▶ **TASK TO CARRY OUT**
Retrieve all lines below that have the string "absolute".

▶ **DATA SEGMENT**
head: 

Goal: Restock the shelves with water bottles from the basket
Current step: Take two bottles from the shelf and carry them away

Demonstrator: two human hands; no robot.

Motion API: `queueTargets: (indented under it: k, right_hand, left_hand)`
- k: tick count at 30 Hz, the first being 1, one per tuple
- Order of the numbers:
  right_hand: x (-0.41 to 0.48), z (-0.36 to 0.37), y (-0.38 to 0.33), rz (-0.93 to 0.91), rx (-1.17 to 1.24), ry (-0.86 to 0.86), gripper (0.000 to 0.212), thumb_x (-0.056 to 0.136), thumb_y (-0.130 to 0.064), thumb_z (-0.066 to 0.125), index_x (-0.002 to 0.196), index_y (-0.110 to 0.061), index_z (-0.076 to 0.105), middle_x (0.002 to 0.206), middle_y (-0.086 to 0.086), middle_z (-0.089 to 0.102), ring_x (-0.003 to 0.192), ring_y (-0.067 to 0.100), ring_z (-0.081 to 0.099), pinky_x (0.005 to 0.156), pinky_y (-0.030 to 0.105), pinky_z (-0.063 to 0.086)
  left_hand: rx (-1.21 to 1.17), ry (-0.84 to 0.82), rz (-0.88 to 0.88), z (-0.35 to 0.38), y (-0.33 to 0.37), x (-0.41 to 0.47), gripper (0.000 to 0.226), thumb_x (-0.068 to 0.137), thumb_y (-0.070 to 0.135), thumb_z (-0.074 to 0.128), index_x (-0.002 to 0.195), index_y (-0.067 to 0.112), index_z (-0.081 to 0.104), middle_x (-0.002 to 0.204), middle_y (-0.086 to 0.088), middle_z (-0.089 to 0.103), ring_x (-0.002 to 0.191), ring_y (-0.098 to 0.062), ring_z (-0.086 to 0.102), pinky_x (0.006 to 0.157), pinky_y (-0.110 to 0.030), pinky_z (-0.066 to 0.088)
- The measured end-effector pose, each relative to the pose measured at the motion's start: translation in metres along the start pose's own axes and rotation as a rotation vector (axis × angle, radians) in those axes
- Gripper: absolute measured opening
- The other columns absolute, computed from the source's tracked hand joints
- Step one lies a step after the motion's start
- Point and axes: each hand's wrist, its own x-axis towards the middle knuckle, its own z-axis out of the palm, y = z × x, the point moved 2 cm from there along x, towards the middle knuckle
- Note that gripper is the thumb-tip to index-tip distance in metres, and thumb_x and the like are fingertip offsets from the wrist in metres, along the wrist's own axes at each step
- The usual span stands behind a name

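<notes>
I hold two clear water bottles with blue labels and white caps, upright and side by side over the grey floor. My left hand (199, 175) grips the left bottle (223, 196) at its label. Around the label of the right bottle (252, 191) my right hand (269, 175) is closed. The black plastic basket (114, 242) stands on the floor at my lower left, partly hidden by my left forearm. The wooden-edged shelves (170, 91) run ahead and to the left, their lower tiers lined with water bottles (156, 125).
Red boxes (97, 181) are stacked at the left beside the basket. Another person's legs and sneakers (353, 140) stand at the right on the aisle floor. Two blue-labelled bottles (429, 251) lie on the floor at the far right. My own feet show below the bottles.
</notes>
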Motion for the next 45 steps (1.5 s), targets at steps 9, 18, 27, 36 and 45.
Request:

▶ **TASK RESULT**
- Gripper: absolute measured opening
- The other columns absolute, computed from the source's tracked hand joints

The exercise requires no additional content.